- What you need to do:
List all lines of the data that include the string "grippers".

- Data segment:
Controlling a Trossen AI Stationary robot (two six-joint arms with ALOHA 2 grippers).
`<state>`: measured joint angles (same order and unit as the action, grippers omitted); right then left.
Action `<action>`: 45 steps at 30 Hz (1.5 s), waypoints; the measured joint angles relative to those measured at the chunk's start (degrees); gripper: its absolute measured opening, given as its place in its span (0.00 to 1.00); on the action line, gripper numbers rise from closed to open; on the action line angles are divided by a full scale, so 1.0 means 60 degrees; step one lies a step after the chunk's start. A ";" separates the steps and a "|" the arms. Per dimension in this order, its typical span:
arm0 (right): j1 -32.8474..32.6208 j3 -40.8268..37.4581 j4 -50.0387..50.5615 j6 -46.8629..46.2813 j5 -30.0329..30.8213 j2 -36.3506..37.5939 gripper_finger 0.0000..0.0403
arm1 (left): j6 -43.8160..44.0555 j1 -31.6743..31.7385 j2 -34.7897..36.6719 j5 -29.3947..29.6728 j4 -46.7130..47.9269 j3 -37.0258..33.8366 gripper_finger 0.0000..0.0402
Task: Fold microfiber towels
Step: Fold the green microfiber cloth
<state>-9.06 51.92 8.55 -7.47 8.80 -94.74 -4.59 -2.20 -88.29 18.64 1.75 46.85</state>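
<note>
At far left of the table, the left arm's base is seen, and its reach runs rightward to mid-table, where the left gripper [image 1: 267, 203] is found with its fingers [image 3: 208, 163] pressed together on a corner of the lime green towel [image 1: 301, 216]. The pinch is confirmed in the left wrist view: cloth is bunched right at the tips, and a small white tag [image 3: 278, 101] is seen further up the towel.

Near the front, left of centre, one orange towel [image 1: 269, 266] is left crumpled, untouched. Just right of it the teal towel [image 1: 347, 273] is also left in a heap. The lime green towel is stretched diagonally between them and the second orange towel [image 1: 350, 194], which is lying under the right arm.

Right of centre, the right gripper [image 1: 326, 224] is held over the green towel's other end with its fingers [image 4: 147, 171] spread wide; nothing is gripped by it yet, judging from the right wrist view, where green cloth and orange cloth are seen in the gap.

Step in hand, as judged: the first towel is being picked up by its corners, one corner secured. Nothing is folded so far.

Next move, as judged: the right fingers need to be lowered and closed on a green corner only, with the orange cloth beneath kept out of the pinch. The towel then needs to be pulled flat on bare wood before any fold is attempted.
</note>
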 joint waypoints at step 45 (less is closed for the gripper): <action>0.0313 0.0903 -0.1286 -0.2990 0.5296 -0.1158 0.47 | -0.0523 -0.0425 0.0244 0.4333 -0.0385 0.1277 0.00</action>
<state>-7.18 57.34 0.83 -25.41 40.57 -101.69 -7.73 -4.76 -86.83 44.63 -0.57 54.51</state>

- Response:
Controlling a Trossen AI Stationary robot (two six-joint arms with ALOHA 2 grippers).
`<state>`: measured joint angles (same order and unit as the action, grippers omitted); right then left.

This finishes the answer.